From the first line of the material below to the line containing "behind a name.", repeat every line exactly and add nothing.
INFORMATION SUPPLIED below:
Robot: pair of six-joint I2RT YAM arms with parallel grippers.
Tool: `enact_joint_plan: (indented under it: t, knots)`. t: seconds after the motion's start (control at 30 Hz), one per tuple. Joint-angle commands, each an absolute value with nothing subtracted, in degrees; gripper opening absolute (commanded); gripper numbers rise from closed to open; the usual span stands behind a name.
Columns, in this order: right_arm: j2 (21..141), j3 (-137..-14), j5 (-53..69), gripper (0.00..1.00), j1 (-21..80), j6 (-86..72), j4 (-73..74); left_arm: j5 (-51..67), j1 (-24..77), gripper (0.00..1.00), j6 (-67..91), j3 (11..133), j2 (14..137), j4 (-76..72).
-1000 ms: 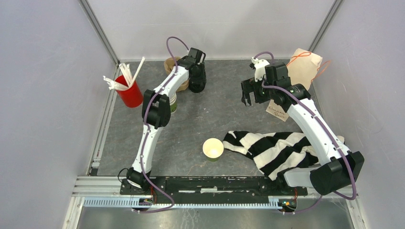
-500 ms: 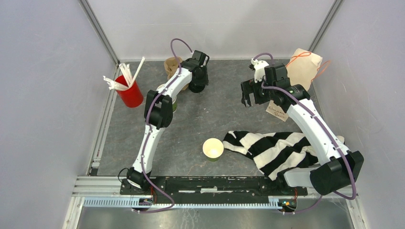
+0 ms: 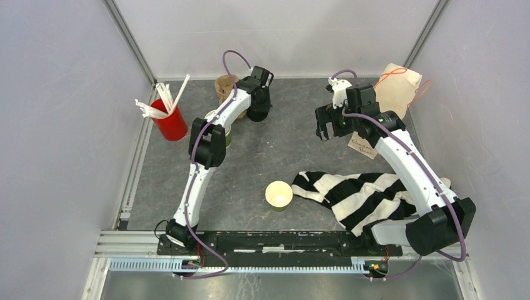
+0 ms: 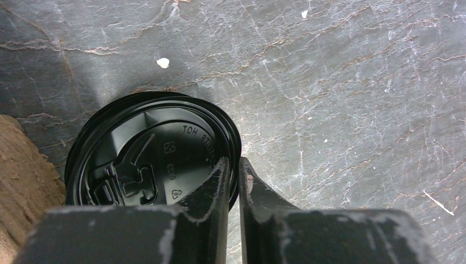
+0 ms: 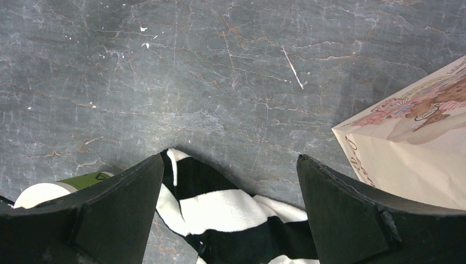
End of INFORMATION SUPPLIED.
__EXERCISE OUTPUT__.
Robot: pair of six-joint I2RT YAM arms with parallel grippers.
Tool: `enact_joint_plan: (indented under it: t, knots)`. t: seconds after the motion's start (control at 30 Hz), one per tuple. Joint-angle commands, each an absolute value with nothing subtracted, in degrees; gripper opening absolute (commanded); gripper numbers rise from closed to open; the usual span stands behind a name.

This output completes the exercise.